There was another silence. "Somehow the thought of you running loose over there with a.38 does nothing for my blood pressure," Erikson said at last.
"Bayak knows he needs me," I said. "I'm the only one still wired into this operation. Sure, he's planning on stopping my clock, but not until I've pulled his marshmallows out of the fire."
"Wish to God we knew what the marshmallows were," McLaren grumbled.
"Give me the gun and I'll get going," I suggested. "One thing I should have mentioned before. Bayak must be paying off everyone in that building. His safe has been blown once, and I put two bullets into the air there the other day, yet he's never been asked to leave."
"We'd tip him off if we tried to shake anything out of the apartment-building people now," McLaren said. "Later, maybe."
Erikson gestured toward the hidden room. McLaren went toward it, activated the concealed latch, and disappeared through the revealed door in the wall. He was back at once and handed me a well-oiled.38 and two clips. I loaded one and dropped the other into my jacket pocket. "Like you're getting to be expensive to keep in armament," McLaren said to me. I ignored him.
"Have her picked up," Erikson said to McLaren. "But with discretion, damn it. Handle it yourself. I've no desire to have my hide nailed up on a barn wall."
"Nothing to it, chief," McLaren said confidently. "You coming out to the clinic when we get her settled?"
"I'll be there. I want to talk to you a minute, Earl." He waited until McLaren left the office. "What do you know about the magazine office next door to us?"
"Only that it's there," I said innocently. "Why?"
"Two detectives burst in here past Jock this afternoon with a woman who screeched hysterically in my face that I was raping her daughter. I can tell you it was damned embarrassing. When we got it straightened out that it wasn't me, the troupe went down the hall and played the same bill next door."
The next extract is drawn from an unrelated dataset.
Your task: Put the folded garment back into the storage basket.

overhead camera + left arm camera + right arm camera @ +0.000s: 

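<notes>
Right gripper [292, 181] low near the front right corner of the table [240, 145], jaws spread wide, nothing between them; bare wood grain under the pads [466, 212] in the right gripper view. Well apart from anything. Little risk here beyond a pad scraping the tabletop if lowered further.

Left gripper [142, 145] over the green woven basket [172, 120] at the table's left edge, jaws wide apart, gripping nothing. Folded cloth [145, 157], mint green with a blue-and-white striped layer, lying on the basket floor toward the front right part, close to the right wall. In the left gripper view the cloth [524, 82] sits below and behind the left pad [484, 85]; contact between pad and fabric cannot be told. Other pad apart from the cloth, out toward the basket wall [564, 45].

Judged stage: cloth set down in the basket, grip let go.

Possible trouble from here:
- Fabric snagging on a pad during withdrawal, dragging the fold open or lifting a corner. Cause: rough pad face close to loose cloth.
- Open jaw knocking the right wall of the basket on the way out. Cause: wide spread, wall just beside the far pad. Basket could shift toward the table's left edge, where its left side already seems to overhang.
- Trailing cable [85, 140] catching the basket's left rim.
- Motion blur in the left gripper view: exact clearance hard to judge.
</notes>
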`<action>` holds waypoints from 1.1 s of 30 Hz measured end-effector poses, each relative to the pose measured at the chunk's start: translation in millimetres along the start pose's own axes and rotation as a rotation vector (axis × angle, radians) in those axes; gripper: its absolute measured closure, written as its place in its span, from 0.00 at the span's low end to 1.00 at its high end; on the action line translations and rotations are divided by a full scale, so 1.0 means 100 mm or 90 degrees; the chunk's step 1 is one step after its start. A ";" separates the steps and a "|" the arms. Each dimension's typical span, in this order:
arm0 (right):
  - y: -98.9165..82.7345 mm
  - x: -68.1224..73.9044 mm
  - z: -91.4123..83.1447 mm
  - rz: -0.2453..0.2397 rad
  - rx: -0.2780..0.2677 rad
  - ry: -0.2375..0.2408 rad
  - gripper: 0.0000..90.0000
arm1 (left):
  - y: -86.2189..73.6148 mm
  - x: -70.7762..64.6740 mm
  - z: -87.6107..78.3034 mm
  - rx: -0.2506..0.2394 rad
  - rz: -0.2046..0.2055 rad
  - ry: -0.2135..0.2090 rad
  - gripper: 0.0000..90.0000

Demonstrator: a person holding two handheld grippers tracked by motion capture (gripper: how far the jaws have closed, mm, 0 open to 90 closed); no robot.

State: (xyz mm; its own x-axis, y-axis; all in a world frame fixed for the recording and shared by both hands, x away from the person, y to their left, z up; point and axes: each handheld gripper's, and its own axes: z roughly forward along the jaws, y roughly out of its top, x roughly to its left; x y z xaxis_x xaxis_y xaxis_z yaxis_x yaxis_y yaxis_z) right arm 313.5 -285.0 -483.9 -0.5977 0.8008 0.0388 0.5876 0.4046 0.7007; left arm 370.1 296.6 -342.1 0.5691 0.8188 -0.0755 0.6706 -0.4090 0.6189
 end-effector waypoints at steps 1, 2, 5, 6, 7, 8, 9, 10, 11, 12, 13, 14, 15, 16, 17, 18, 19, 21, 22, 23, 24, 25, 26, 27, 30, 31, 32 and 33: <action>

"Girls will be girls," I remarked. "Are you regretting a lost opportunity?" Erikson snorted. "How do I get in touch with you out in Queens if necessary?"
He unlocked a drawer in his desk, took out a metal box which he also unlocked, found an address book, and wrote down an address and telephone number. "Don't overreach yourself with these people," he cautioned me as he returned the metal box to his desk.
"I'm all right as long as they think they're dealing with the mobster you set me up to be," I said. "See you."
I left the office three minutes after McLaren and took a cab uptown. In the private elevator on the way up to the penthouse I had an unpleasant thought. If Abdel had been outside Talia's apartment, my mysterious disappearance could have made Bayak suspicious. I had to act more suspicious than he did.
When the elevator doors parted, it wasn't Abdel who stood there. It was a smaller man I'd never seen before. He had a gun in his hand, but I brushed past him as though I didn't even see it. Bayak was sitting at the far end of the sunken living room, his pudgy hands steepled in front of his face and his shrewd black eyes studying me from above his pressed-together fingertips.
"Where the hell is that big tub of lard, Abdel?" I yelled at him across the combined distance of the two rooms whose length resembled a train station.
"He will be here presently," the Turk said suavely. "Come and sit down."
"Sit down? I'll-"
"Calm yourself," Bayak interrupted me.
"Calm myself? I'll calm myself when I've cooled off that water buffalo. What did he think he was doing when he put the slug on me like that?"
"He was following orders. Sit here."
"Orders? Why, you fat creep, I ought to put the blast on you, too. I don't know what-"
"Exactly. You do not know," Bayak cut me off sharply. "Your little sex holiday is over, friend. It's time you went to work. I simply removed temptation from your path so you could concentrate on the job at hand. I assume you're still interested in money?"
"Certainly I'm interested in money," I grumbled, pretending to be slightly mollified.
"Then come sit down and look at this plan."